What the exercise asks: Please restate every line below exactly, without any pictures.

Supplied information:
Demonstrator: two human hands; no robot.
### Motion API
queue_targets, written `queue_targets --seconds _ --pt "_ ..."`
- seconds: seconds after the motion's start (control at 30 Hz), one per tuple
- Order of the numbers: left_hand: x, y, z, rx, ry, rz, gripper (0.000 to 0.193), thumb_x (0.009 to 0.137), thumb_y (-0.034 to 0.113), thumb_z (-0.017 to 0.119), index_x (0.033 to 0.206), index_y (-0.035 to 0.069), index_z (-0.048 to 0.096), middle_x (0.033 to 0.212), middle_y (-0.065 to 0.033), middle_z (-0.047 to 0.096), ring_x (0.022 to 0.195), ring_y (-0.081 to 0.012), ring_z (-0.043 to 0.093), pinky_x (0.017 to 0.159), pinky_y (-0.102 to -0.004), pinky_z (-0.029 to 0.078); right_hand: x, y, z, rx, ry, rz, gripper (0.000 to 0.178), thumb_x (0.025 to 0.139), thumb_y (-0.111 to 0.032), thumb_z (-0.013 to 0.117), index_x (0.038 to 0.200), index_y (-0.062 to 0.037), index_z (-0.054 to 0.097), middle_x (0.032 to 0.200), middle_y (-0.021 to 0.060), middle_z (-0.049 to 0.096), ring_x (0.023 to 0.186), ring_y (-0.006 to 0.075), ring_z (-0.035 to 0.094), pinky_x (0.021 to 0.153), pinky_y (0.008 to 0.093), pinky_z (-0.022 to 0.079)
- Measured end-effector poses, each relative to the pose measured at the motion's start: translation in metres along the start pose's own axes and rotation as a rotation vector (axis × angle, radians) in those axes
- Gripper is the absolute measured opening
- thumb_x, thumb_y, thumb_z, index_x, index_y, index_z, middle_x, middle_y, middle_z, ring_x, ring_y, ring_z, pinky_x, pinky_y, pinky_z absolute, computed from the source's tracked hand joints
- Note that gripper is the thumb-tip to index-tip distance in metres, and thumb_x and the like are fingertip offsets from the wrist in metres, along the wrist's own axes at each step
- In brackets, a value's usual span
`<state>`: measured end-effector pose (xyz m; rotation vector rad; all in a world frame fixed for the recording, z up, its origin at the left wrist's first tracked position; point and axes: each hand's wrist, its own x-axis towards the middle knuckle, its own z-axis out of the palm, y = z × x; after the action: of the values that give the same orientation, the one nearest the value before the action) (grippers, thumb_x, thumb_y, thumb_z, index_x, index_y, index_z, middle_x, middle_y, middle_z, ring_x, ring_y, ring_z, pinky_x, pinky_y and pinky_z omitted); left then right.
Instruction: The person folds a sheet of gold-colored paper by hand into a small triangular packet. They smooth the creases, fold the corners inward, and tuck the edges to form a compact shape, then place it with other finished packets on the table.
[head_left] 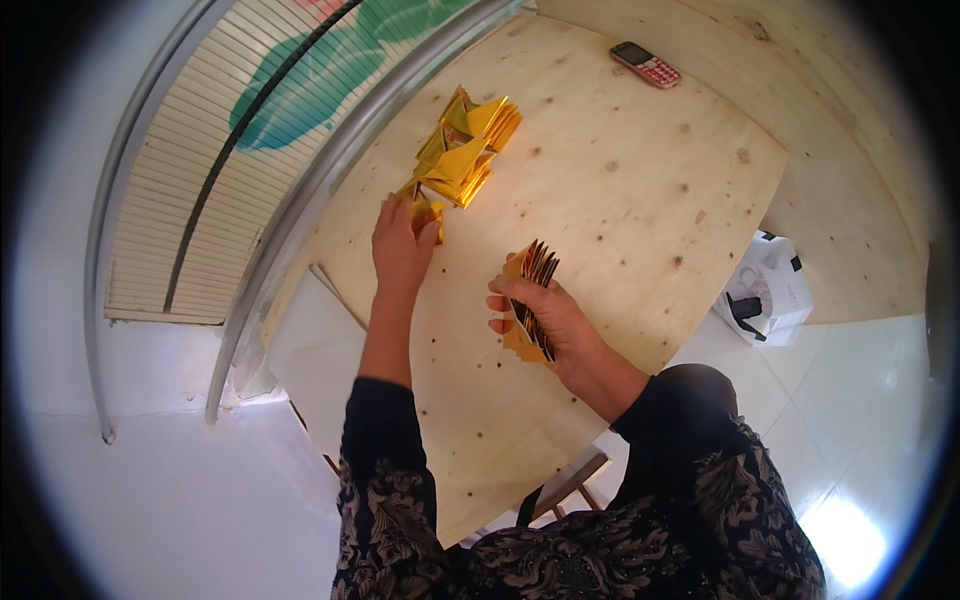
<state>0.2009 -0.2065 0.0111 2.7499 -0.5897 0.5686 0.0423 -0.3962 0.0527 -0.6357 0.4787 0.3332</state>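
Observation:
On the wooden board, several shiny folded gold paper pieces (462, 160) lie bunched together at the upper left. My left hand (400, 245) is at the near end of this bunch, its thumb and fingers closed round a gold paper piece (428, 217). In front of my body, to the right, my right hand (556, 318) grips a fanned stack of folded gold papers (533, 290). Their dark edges face up, and the thumb presses across them. A paler gold flap sticks out below the fingers. How many pieces are in the stack cannot be made out.
The pale plywood board (600, 200) carries a red and dark keypad phone (645, 65) at its far edge. A bent metal tube frame (330, 150) borders its left side. A white bag (768, 290) with black parts stands on the tiled floor at the right.

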Motion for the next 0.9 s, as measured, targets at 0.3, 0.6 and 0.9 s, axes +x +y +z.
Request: queue_targets --seconds 0.3,0.6,0.9 --pt "0.025 -0.013 0.011 -0.022 -0.353 -0.185 0.053 0.088 0.033 0.062 0.130 0.001 0.051 0.118 -0.0218 0.061 0.099 -0.0366 0.063 0.085 -0.0425 0.051 0.004 0.001 -0.001 0.000 0.001 0.002 0.038 0.081 -0.023 0.074 0.106 -0.0092 0.048 0.101 0.0034 0.054 0.092 0.0133 0.059 0.073 0.0313 0.056" --pt "-0.039 0.005 -0.043 -0.450 0.036 -0.537 0.033 0.097 0.015 0.049 0.124 -0.002 0.056 0.111 -0.0201 0.066 0.100 -0.0274 0.064 0.088 -0.0338 0.048 0.005 0.006 -0.002 0.025 -0.014 0.007 0.038 0.082 -0.023 0.075 0.106 -0.0092 0.049 0.100 0.0035 0.054 0.090 0.0140 0.059 0.073 0.0311 0.056" --pt "-0.111 0.120 -0.081 -0.604 -0.242 -0.363 0.040 0.090 0.005 0.054 0.130 0.000 0.055 0.127 -0.0143 0.060 0.112 -0.0270 0.059 0.108 -0.0372 0.035 0.003 0.011 0.003 0.049 -0.060 -0.038 0.038 0.082 -0.028 0.077 0.104 -0.0097 0.052 0.093 0.0019 0.059 0.083 0.0140 0.061 0.068 0.0314 0.057"
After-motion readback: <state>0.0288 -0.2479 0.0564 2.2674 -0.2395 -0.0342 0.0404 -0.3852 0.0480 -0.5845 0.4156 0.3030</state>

Response box:
Demonstrator: two human hands; no robot.
### Motion API
queue_targets, written `queue_targets --seconds _ --pt "_ ..."`
- seconds: seconds after the motion's start (control at 30 Hz), one per tuple
- Order of the numbers: left_hand: x, y, z, rx, ry, rz, gripper (0.000 to 0.193), thumb_x (0.009 to 0.137), thumb_y (-0.034 to 0.113), thumb_z (-0.017 to 0.119), index_x (0.033 to 0.206), index_y (-0.035 to 0.069), index_z (-0.048 to 0.096), middle_x (0.033 to 0.212), middle_y (-0.065 to 0.033), middle_z (-0.047 to 0.096), ring_x (0.022 to 0.195), ring_y (-0.081 to 0.012), ring_z (-0.043 to 0.093), pinky_x (0.017 to 0.159), pinky_y (-0.102 to -0.004), pinky_z (-0.029 to 0.078); right_hand: x, y, z, rx, ry, rz, gripper (0.000 to 0.178), thumb_x (0.025 to 0.139), thumb_y (-0.111 to 0.032), thumb_z (-0.013 to 0.117), index_x (0.038 to 0.200), index_y (-0.062 to 0.037), index_z (-0.054 to 0.097), middle_x (0.032 to 0.200), middle_y (-0.021 to 0.060), middle_z (-0.049 to 0.096), ring_x (0.023 to 0.186), ring_y (-0.006 to 0.075), ring_z (-0.035 to 0.094), pinky_x (0.021 to 0.153), pinky_y (0.008 to 0.093), pinky_z (-0.022 to 0.079)
- Measured end-effector poses, each relative to the pose measured at the motion's start: translation in metres along the start pose's own axes and rotation as a rotation vector (axis × angle, radians) in those axes
- Gripper is the absolute measured opening
- thumb_x, thumb_y, thumb_z, index_x, index_y, index_z, middle_x, middle_y, middle_z, ring_x, ring_y, ring_z, pinky_x, pinky_y, pinky_z absolute, computed from the source's tracked hand joints
- Note that gripper is the thumb-tip to index-tip distance in metres, and thumb_x and the like are fingertip offsets from the wrist in metres, along the wrist's own axes at each step
- In brackets, a value's usual span
`<state>`: measured end-effector pose (xyz m; rotation vector rad; all in a world frame fixed for the recording, z up, its origin at the left wrist's first tracked position; point and axes: each hand's wrist, its own x-axis towards the middle knuckle, its own z-axis out of the palm, y = z × x; after the action: of the values that give the same orientation, the one nearest the value before the action) (grippers, thumb_x, thumb_y, thumb_z, index_x, index_y, index_z, middle_x, middle_y, middle_z, ring_x, ring_y, ring_z, pinky_x, pinky_y and pinky_z omitted); left then right.
Instruction: The person folds a sheet of gold-colored paper by hand into a small triangular packet. They smooth the creases, fold the corners inward, and tuck the edges to form a compact shape, then place it with other finished packets on the table.
[head_left] 
<state>0.2009 -0.2065 0.0111 2.7499 -0.5897 0.5686 0.0423 -0.3962 0.0527 -0.6357 0.4787 0.3332</state>
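Observation:
On the wooden board, several shiny folded gold paper pieces (462, 160) lie bunched together at the upper left. My left hand (400, 245) is at the near end of this bunch, its thumb and fingers closed round a gold paper piece (428, 217). In front of my body, to the right, my right hand (556, 318) grips a fanned stack of folded gold papers (533, 290). Their dark edges face up, and the thumb presses across them. A paler gold flap sticks out below the fingers. How many pieces are in the stack cannot be made out.
The pale plywood board (600, 200) carries a red and dark keypad phone (645, 65) at its far edge. A bent metal tube frame (330, 150) borders its left side. A white bag (768, 290) with black parts stands on the tiled floor at the right.
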
Motion for the next 0.9 s, as measured, targets at 0.3, 0.6 and 0.9 s, axes +x +y +z.
Request: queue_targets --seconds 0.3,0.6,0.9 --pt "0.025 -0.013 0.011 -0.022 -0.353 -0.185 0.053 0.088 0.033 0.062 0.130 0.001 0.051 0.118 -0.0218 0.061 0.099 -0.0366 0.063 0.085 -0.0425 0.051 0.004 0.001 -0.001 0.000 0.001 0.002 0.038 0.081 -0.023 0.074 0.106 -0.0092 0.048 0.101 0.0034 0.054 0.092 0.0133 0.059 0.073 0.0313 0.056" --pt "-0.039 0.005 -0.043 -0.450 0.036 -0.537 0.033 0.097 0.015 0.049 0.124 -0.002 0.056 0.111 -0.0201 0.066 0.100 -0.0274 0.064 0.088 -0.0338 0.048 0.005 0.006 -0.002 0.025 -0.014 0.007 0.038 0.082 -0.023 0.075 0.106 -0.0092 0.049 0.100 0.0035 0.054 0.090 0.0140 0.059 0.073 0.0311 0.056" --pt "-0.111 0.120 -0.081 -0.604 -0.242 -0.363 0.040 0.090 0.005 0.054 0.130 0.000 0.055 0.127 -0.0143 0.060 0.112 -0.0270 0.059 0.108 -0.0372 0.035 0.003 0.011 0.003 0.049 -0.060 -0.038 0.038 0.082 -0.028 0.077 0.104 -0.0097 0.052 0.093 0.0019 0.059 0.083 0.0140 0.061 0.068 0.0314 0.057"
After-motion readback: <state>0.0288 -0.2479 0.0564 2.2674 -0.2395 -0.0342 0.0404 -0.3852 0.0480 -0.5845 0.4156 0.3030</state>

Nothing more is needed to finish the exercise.